A girl named Juliet

village girls and unaLast summer my 10-year-old daughter and I trekked halfway around the world to Mozambique, Africa. In the coastal town of Pemba, we stayed in the Village of Joy, one of Iris Ministries’ many bases throughout Mozambique. People from all corners of the world had found their way to this base, which provided support and assistance to the local community as well as a home and school grounds for hundreds of children who, for varying reasons, could not be supported by biological family members.
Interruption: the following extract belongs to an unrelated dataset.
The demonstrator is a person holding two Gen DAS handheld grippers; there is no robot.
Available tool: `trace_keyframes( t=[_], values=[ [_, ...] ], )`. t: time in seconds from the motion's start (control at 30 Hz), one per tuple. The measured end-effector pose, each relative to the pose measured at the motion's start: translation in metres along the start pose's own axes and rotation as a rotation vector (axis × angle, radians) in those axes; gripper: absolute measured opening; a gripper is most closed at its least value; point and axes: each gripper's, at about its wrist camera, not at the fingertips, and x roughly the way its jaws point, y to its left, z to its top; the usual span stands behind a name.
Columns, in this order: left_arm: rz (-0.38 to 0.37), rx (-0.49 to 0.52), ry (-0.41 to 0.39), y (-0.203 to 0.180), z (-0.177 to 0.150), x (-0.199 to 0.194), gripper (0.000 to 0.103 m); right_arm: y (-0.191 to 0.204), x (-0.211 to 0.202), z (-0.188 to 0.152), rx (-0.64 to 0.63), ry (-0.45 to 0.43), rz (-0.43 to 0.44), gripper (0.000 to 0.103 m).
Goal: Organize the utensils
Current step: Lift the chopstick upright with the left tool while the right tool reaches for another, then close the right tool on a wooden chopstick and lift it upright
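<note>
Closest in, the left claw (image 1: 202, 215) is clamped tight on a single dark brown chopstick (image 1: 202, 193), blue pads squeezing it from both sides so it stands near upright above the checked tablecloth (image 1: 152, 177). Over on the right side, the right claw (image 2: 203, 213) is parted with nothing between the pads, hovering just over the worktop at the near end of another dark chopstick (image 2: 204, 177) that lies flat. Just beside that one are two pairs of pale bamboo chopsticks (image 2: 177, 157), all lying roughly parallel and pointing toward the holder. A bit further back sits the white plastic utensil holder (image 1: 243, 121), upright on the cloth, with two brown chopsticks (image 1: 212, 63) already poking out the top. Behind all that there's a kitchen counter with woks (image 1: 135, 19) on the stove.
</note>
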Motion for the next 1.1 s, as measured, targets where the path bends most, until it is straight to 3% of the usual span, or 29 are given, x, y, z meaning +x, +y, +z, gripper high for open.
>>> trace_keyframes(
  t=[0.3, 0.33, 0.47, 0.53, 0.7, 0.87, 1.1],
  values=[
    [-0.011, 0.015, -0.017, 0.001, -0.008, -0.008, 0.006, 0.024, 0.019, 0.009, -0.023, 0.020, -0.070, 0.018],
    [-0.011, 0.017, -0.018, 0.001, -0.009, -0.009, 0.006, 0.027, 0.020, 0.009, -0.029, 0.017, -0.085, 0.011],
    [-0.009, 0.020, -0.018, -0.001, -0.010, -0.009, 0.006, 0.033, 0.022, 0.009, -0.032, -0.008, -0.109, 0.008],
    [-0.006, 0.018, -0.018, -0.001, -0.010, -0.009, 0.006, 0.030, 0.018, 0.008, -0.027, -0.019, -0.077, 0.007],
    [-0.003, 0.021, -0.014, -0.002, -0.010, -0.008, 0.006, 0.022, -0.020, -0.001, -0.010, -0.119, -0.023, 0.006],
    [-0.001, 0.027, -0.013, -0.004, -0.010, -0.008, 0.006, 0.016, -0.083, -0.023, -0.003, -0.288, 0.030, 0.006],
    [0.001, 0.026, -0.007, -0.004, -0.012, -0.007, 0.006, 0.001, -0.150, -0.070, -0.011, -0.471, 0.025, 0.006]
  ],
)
One of the missions of the base is to provide a meal to local children daily.  Children from nearby villages walked onto the base barefoot in the red Mozambican dust, the older with the younger in tow, carrying containers of varying shapes and sizes so that they could take their leftovers home to the rest of the family. One of these children was Juliet, a quiet 12-year-old who slipped her hand into mine and sat beside me with contentment while many of the other children climbed (quite literally) over my shoulders, yanked my straight, unkinky hair into braids, and grabbed wonderingly at the small digital camera in my purse.

I saw Juliet many times in our two-week stay as my daughter and I served food, but the last time she came to get a meal she had a baby boy wrapped onto her back. “Oh, is this your brother?” I asked her in broken Portuguese while she stood in line to rinse her hands with a pan of water.  “No,” she said, smiling shyly, “My son.”

When I go to bed in the evening and look out into the city-lit night, I am often reminded that there is a girl named Juliet looking up at a very different piece of sky that bursts with the clarity of flaming white stars above her home, most likely a simple hut that is shared with many family members. Thirteen now, she is too old to get a meal with the other children, but she has a child, a toddler now, who she will soon send in her place.

One of the inevitable outcomes of being “on mission” is that the lives and circumstances of our fellow brothers and sisters become undeniable. And while my two-week stay most likely did not make a statistically significant impact on the long-term availability of food or water or peace for many people, I am reasonably sure some children felt my love and the love of God because of my simple actions of service. But beyond that, I am ruined for living my ordinary-Iowa-life by the knowledge that a girl close to the age of my own daughter is raising a child of her own, that a boy I knew lost his father during the floods this past year, and that another 12-year-old boy we befriended was left to find food for himself and his brothers and his sisters while his father and mother worked far away from home for many days. Another conscientious young man who (anachronistically) has access to Facebook at irregular intervals is praying fervently for his school to be outfitted with one computer to enhance communication and education of the students.

This knowledge is as undeniable as my own infant crying for attention. And it begs for my response, mostly prayerful but sometimes monetary and practical. The G.I. Joe public service ads from the 80s quipped, “Knowing is half the battle.” In the case of my mission trip, knowledge has become a responsibility I’m wearing these days like a heavy jacket.

And I’m all right with that. In fact, I think maybe that’s how things are supposed to be.